エコ流行りの昨今、「環境にやさしい」イメージを前面に打ち出したマーケティング活動が目につく。だが、今後は安易にエコを謳うと「グリーンウオッシュ」と批判を浴び、かえって評判を落とすかもしれない。

環境の「グリーン」とごまかし策を意味する「ホワイトウオッシュ」を合わせたこの造語は、根拠があいまいなエコPRで消費者に間違った印象を与える行為を指す。すでに欧米ではメディアや環境NGOから厳しい批判を浴び、広告規制が行われてもいる。

英国では環境にやさしいSUV車と主張したレクサスの広告が、英広告監督委員会により出稿を禁じられた。確かに同クラス車との比較では優れていても、環境に全く害がないという誤解を招きかねないと判断されたのだ。

環境にいいか否かの判断は、実はとても難しい。仮に前モデルより使用電力の少ない新製品を発売したとしても、全く電力を使用しないわけではないし、買い替えが進めば廃棄物も増える。途上国にある工場では児童を就労させ、有害物質を撒き散らしているかもしれない。部品の原料調達から納入までをたどれば、思わぬところで深刻な環境負荷が見つかることだってある。

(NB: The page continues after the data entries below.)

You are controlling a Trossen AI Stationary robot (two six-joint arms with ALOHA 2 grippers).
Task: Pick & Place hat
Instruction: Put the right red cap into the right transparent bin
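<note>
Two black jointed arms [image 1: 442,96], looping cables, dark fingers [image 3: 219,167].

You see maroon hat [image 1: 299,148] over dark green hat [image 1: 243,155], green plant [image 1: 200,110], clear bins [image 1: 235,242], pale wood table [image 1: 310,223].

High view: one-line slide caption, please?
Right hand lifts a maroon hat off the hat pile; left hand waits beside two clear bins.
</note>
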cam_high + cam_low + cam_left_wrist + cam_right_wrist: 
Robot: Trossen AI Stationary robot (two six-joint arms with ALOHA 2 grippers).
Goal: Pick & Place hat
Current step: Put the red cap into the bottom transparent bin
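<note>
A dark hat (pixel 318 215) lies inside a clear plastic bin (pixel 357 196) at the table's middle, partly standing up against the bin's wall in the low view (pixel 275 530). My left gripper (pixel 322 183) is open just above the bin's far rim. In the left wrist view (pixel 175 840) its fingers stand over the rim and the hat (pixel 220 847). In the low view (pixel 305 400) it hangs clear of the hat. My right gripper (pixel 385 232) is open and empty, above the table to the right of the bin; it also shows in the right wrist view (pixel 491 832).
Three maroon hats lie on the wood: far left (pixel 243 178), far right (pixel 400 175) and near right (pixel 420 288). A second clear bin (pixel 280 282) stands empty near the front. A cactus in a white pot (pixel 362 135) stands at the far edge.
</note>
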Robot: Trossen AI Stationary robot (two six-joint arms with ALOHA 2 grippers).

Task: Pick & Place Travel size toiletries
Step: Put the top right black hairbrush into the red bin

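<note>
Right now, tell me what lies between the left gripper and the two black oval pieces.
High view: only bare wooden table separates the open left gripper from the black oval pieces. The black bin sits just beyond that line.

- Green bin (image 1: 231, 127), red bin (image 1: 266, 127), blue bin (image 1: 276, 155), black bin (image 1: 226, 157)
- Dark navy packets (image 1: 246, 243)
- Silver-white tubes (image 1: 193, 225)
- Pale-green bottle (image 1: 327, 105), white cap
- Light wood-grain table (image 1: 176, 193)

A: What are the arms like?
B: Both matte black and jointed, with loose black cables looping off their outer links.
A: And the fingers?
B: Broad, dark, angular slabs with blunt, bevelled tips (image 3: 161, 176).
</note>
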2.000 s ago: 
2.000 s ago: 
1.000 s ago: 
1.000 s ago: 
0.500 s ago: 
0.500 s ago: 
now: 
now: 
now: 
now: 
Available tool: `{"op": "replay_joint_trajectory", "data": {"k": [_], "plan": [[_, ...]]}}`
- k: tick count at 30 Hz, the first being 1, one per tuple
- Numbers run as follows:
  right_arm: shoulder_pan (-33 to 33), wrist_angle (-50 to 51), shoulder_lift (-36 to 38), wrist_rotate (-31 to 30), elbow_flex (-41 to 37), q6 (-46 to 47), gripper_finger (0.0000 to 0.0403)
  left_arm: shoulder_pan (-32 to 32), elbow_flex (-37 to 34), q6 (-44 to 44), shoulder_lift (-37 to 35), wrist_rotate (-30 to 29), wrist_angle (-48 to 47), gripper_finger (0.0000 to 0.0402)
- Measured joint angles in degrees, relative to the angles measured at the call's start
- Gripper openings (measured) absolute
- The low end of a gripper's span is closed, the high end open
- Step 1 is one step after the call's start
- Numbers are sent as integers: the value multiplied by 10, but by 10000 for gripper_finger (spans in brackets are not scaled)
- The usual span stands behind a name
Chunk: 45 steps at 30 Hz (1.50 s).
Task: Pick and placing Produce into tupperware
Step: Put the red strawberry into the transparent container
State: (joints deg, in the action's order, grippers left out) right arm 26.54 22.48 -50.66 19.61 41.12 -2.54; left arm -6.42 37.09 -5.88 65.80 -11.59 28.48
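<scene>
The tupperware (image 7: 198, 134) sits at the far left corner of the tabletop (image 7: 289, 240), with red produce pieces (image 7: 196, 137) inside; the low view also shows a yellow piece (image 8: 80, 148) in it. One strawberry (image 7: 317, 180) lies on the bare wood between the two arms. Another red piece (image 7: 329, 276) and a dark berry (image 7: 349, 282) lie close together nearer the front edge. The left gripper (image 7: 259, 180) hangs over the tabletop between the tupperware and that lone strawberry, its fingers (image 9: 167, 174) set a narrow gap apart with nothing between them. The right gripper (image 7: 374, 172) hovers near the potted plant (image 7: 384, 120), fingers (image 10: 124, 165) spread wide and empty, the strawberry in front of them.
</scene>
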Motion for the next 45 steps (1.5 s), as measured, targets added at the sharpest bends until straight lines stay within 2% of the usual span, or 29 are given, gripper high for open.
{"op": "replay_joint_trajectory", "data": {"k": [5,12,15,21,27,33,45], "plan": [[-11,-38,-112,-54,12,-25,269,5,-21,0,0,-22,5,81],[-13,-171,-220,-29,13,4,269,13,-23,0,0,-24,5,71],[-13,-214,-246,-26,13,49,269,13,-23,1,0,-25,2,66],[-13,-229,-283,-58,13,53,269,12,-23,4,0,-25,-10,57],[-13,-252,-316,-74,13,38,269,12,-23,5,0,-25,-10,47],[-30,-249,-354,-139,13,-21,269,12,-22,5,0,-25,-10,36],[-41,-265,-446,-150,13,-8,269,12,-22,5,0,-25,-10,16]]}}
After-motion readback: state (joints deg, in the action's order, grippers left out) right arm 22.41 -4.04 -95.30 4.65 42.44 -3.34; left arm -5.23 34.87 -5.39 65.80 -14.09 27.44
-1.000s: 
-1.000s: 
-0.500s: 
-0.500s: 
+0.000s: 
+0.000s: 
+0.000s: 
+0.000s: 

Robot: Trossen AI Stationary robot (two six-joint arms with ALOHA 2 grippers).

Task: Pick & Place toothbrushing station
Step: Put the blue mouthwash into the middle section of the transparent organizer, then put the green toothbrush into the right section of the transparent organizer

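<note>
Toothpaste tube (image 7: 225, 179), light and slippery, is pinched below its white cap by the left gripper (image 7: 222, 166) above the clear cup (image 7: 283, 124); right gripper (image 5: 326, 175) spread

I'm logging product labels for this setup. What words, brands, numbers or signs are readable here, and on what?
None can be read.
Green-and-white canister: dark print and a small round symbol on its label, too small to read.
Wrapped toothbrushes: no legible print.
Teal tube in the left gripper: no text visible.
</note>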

つまり、環境への影響はその製品だけでなく、全部品のサプライチェーンやライフサイクル全体の情報がなければ判断できない。にもかかわらず、都合のよい情報だけに依拠したグリーンウオッシュが増え、消費者がミスリードされる事態が頻発すれば、環境マーケティングはやがてうさん臭いものとして受け止められるようになるだろう。